→ Activity: Wherever the listing has a line with the string "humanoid", copy that line out.

→ Data for this task:
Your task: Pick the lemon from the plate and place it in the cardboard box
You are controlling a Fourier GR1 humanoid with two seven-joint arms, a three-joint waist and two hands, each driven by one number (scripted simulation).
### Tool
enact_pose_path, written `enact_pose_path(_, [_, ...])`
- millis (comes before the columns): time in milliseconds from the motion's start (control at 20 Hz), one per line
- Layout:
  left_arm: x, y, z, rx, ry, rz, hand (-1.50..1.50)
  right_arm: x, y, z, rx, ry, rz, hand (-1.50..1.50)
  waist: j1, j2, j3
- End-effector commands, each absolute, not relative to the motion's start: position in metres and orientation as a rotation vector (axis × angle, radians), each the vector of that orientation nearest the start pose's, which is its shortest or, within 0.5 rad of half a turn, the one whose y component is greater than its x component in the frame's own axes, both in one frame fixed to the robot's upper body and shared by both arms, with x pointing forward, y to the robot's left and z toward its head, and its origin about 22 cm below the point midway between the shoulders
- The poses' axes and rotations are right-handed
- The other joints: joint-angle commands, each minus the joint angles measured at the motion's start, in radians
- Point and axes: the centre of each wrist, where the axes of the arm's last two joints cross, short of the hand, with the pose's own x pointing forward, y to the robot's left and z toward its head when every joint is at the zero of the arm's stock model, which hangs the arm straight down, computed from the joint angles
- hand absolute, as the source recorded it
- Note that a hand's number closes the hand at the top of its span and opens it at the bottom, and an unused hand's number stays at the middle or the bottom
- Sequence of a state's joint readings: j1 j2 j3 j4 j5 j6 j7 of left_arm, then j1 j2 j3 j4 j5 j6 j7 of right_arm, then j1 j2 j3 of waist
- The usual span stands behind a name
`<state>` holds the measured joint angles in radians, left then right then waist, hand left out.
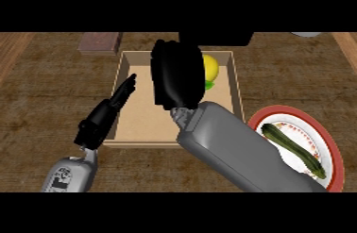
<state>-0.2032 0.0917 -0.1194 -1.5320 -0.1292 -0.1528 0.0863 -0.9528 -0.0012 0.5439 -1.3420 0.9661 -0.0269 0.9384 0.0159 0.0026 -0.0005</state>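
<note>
Lemon mostly behind right hand; plate cut off by right edge.

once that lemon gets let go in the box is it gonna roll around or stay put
The lemon looks rounded and smooth, so it may roll a little. The cardboard box has raised walls that should stop it. It probably stays rigid under the right hand.

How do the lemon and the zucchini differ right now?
The lemon is yellow and rounded; the zucchini is dark green and long. The lemon is over the cardboard box, largely hidden behind the right robot hand; the zucchini lies in full view on the plate. Neither touches the left robot hand.
</note>
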Motion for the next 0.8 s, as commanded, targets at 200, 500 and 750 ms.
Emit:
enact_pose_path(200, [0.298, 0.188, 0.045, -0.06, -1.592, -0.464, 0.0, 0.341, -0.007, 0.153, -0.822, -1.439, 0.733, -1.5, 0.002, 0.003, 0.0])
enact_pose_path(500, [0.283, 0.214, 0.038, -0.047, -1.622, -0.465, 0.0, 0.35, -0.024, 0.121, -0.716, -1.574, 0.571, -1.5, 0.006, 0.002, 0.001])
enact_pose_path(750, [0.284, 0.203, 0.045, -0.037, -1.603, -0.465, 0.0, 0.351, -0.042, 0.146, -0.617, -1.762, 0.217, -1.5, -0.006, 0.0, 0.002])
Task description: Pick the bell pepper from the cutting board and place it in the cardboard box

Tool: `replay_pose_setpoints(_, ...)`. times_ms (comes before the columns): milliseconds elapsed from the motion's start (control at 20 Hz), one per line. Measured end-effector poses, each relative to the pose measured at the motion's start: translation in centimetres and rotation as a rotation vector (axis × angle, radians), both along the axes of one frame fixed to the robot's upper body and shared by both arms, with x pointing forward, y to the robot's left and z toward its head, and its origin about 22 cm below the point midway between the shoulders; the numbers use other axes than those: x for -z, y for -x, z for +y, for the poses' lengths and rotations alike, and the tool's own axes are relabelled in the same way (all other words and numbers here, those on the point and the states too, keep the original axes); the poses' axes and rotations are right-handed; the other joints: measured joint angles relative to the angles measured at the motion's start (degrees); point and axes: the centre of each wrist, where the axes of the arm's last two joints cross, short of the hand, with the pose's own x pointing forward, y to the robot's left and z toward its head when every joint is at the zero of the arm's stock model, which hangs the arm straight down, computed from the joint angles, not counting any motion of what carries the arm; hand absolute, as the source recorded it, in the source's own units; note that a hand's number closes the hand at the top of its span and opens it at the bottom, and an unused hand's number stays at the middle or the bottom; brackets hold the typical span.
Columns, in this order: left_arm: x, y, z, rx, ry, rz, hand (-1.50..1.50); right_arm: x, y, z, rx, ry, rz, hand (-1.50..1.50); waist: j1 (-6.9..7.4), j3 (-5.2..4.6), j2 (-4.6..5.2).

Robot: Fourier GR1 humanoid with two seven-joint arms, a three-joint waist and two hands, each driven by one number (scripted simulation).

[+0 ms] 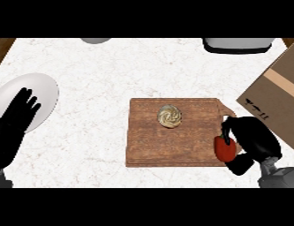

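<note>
A red bell pepper (224, 149) sits at the right edge of the wooden cutting board (156, 145). My right hand (253, 139) is curled round the pepper, thumb on its left side, hiding most of it. The cardboard box (286, 95) lies to the upper right of that hand, its brown side with a tape strip showing. My left hand (9, 126) rests open at the left, fingers straight and pointing up, over the lower part of a white plate (35, 90).
A beige swirled pastry (169, 116) lies on the board's upper middle. A grey-and-black appliance (237, 45) stands at the counter's far edge, and a grey round object (96, 40) shows at the top. Dark wood flooring borders the counter's left corner.
</note>
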Motion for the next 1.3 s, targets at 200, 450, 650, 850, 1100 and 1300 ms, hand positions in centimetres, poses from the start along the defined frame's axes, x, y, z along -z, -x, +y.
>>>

→ Response to this exercise:
You are controlling a Fourier GR1 humanoid with two seven-joint arms, a three-joint waist and two hands, each driven by one number (scripted simulation).
Robot: Fourier GR1 humanoid with two seven-joint arms, a three-joint waist and two hands, each driven by one number (scripted simulation).

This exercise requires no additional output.